Every line below is to be given again precisely; images are to be left out.

> [Stored data]
----------
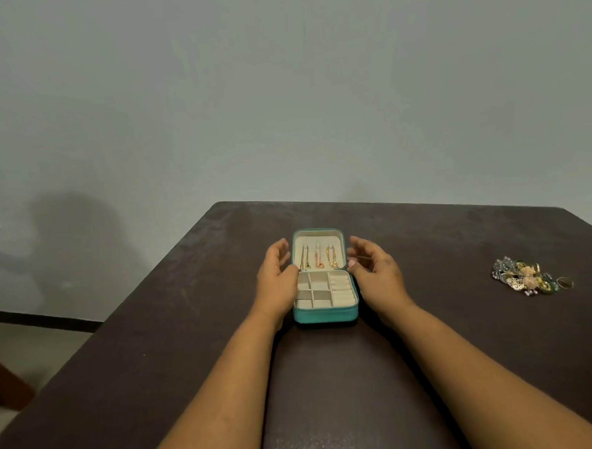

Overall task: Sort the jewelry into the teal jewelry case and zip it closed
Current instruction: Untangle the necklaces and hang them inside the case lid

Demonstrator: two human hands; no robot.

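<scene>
Presently, left fingers: curled loosely and spread apart on my left hand [277, 276], gripping nothing; the thumb tip rests against the left edge of the case near its hinge.
Right fingers: parted and half-bent on my right hand [376, 271], holding nothing; the thumb tip lies just beside the right edge of the case, though I cannot tell whether it touches.
Forearms: both bare, reaching in from the near edge of the table, one on each side of the case.
Teal jewelry case [325, 314]: lying open between my two hands, near the middle of the table, base flat, zip undone.
Lid [317, 235]: tilted up and back from the base, cream lining facing me.
Necklaces [318, 259]: three chains hanging side by side inside the lid, two gold and one pinkish in the middle.
Compartments [312, 294]: cream dividers on the left half of the base, no jewelry showing in them.
Ring rolls [342, 290]: cream padded rows on the right half of the base, bare.
Loose jewelry pile [525, 277]: heaped well apart from the case on the right side of the table; gold, silvery and pinkish pieces, too small to tell one from another.
Ring [565, 283]: a gold band lying at the right edge of that pile.
Table [330, 377]: dark brown, set against a pale wall [280, 87].
</scene>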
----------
> [Answer space]
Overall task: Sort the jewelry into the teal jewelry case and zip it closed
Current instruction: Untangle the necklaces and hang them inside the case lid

Demonstrator: two human hands; no robot.

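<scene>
Presently, left fingers: curled loosely and spread apart on my left hand [277, 276], gripping nothing; the thumb tip rests against the left edge of the case near its hinge.
Right fingers: parted and half-bent on my right hand [376, 271], holding nothing; the thumb tip lies just beside the right edge of the case, though I cannot tell whether it touches.
Forearms: both bare, reaching in from the near edge of the table, one on each side of the case.
Teal jewelry case [325, 314]: lying open between my two hands, near the middle of the table, base flat, zip undone.
Lid [317, 235]: tilted up and back from the base, cream lining facing me.
Necklaces [318, 259]: three chains hanging side by side inside the lid, two gold and one pinkish in the middle.
Compartments [312, 294]: cream dividers on the left half of the base, no jewelry showing in them.
Ring rolls [342, 290]: cream padded rows on the right half of the base, bare.
Loose jewelry pile [525, 277]: heaped well apart from the case on the right side of the table; gold, silvery and pinkish pieces, too small to tell one from another.
Ring [565, 283]: a gold band lying at the right edge of that pile.
Table [330, 377]: dark brown, set against a pale wall [280, 87].
</scene>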

No more is needed to finish this exercise.